Desde entonces, todo fue meteórico para él.
En las elecciones generales de 2023 fue elegido diputado nacional. Y el 7 de diciembre llegó a la presidencia de la Cámara Baja.
– ¡Ese es mi pingo! –exclamó, entonces, don Eduardo.
Ahora, ese pingo corre la cuadrera más trepidante de su existencia.
La geometría política
Observadas desde un plano totalizador, todas estructuras del oficialismo; desde la mesa chica presidencial hasta el último anillo del espacio partidario, son nada menos que un semillero de vanidades, ambiciones, intrigas y purgas. Sí, purgas; es decir, caídas en desgracia tan sorpresivas como estrepitosas. Y sin que nadie –excepto el líder y su hermana– esté a salvo de semejante karma.
¿Quién se acuerda, por caso, de Carlos Kikuchi o de Nicolás Posse?

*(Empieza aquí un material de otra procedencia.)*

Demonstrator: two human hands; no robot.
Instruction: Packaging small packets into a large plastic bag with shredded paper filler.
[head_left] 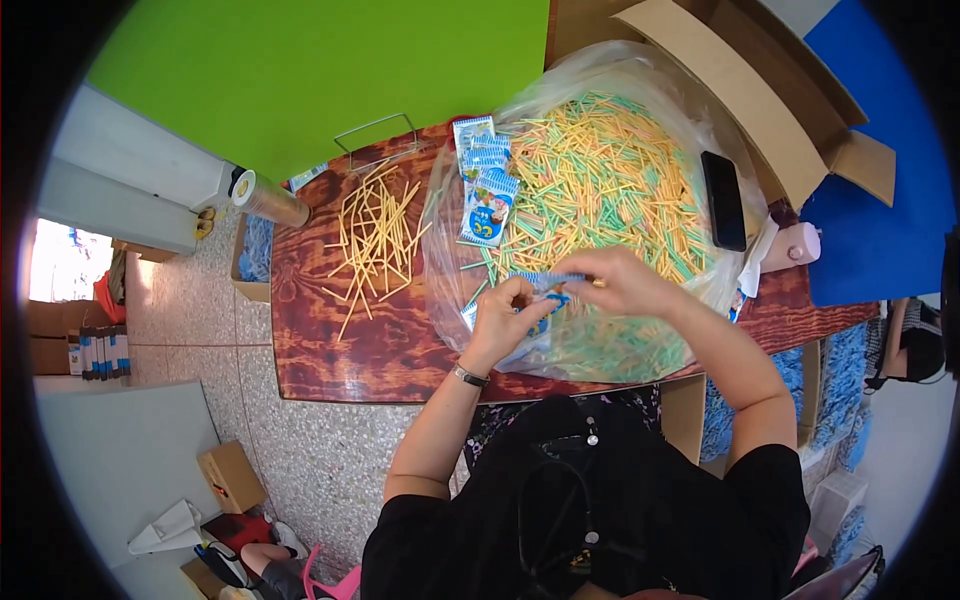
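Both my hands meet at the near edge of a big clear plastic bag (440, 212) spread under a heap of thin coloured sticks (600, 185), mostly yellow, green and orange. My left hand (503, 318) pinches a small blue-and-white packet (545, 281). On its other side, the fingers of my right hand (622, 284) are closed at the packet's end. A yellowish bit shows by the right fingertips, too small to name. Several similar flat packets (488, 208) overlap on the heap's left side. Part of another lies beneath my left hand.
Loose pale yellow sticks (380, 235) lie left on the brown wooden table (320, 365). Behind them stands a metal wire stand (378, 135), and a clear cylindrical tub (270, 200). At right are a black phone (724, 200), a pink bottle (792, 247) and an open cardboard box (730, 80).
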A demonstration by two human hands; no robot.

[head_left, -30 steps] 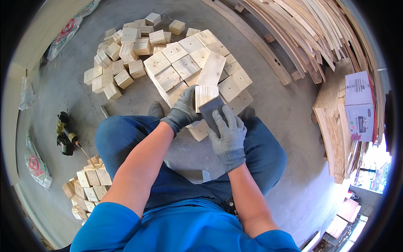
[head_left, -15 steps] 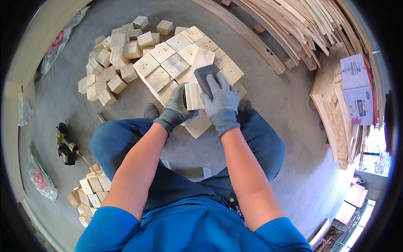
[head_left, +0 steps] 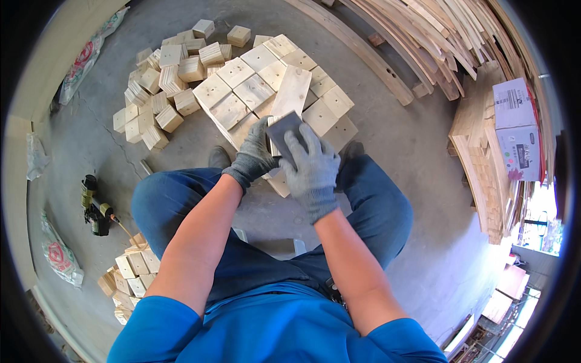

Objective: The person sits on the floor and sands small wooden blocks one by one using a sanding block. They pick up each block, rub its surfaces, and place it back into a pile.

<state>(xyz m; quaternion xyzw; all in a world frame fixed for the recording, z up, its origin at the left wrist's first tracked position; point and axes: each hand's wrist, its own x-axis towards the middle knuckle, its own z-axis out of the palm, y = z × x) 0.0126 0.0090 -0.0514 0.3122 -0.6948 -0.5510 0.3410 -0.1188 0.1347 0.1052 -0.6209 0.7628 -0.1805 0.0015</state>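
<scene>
While wooden cubes [head_left: 170, 55] and boards [head_left: 445, 45] crowd the floor [head_left: 426, 154], left fingers [head_left: 259, 134] grip a block [head_left: 274, 149], right fingers [head_left: 311, 138] a dark pad [head_left: 281, 130].

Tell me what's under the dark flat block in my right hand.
A sliver of pale wooden block shows, held in your left hand; the dark block and your right hand hide the rest.
</scene>
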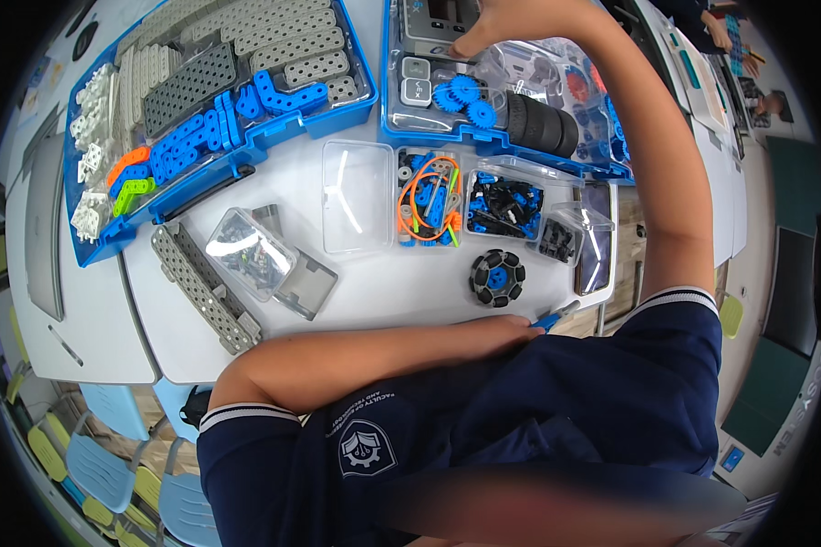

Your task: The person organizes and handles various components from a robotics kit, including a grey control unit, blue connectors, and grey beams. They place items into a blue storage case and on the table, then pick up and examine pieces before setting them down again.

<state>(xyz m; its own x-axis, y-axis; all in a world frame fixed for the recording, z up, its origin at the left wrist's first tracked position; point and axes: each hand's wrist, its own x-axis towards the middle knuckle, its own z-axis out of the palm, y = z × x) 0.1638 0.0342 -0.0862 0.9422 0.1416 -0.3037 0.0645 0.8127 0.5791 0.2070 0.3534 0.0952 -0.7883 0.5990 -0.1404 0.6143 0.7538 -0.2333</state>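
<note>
My right hand (520, 20) reaches to the far blue bin (438, 137). Its thumb stretches onto the near edge of a grey control box (427, 38) with a dark screen; the other fingers run past the top of the picture. Held low against my shirt, my left hand (506, 330) lies at the table's near edge, its fingers together at a blue-and-grey part (555, 317). Just beyond it a black wheel with rollers and a blue hub (497, 278) rests on the table.
A second blue bin (274, 137) holds grey perforated beams and coloured connectors. Small clear boxes with pins (506, 202), orange cables (433, 196) and screws (251, 255) stand mid-table. Grey perforated rails (205, 287) lie left, a phone (595, 242) right. Black tyres (540, 125) fill part of the far bin.
</note>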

El primero fue el gran arquitecto electoral de La Libertad Avanza (LLA). Pero, antes del ballotage, cometió el pecado de cuestionar el denominado “Pacto de Acassuso” con Mauricio Macri. Y su figura se desplomó como un piano.
El segundo, desde la Jefatura de Gabinete, fue el consejero de cabecera del nuevo mandatario y controlaba casi todas las áreas del Estado. Pero cometió el pecado de ladrar sin tener con que morder.
No está de más evocar este episodio.
Ocurrió en mayo, por una frase suya: “Pasala bien en Punta del Este”. Su destinataria: la ministra de Capital Humano, Sandra Pettovello, quien quedó de una sola pieza antes de romper en llanto.
Es que ella, en el mayor de los sigilos, estaba por emprender un weekend romántico en ese balneario con un “masculino”, según un paper que le enviaron a él desde la Agencia Federal de Inteligencia (AFI).
De modo que Posse no sólo espiaba a los funcionarios de LLA, sino que, además, se jactaba públicamente de eso.
Su expulsión no se hizo esperar. Y Guillermo Francos lo reemplazó
Eso, además derivó en el irresistible ascenso de Santiago Caputo al poder. Fue el paso inmediatamente previo al surgimiento del “triángulo de hierro”, así como el propio Milei llamó a esa suerte de politburó, que el joven asesor –sin cargo formal en el Gobierno– integraría con Karina y él.
¿Intuyó Santiago que su rol a ese trípode tendría fecha de vencimiento?
Al respecto, no está de más remontarnos a su última aparición pública.
Corría la noche del 19 de abril ante el portón de la emisora donde se haría el debate entre los candidatos que encabezaban las listas electorales porteñas, cuando se produjo el “apriete” de Caputo al reportero gráfico Antonio Becerra, del diario Tiempo Argentino, mientras era fotografiado por él.
Entonces, extendió una mano hacia Becerra para agarrar la credencial que le colgaba del cuello, antes de fotografiarla con su celular. Sin embargo, éste no interrumpía su trabajo.
Al día siguiente en la Casa Rosada, el vocero Manuel Adorni esgrimió al respecto una excusa antológica:
–En realidad, Caputo quiso saber quién era el periodista sólo para ver si había salido bien en la foto.
Aquella foto fue publicada minutos después en el portal del diario. Era un primer plano del rostro de Caputo. Un rostro desencajado y humedecido por la transpiración, con una mirada vidriosa y una horrible mueca en la boca; el típico semblante de quien está sumido en un consumo problemático.
Pero, a pesar de su expresión facial, nada hizo suponer que aquel hombre estaba por deslizarse en el tobogán del poder.
Aquello sucedería pocas semanas más tarde.
Así eran las reglas de juego: Karina no solo posee la lapicera sino también el borrador. Había comenzado el cuarto de hora del bueno de Martín.
El “triángulo de hierro” ya era cosa del pasado.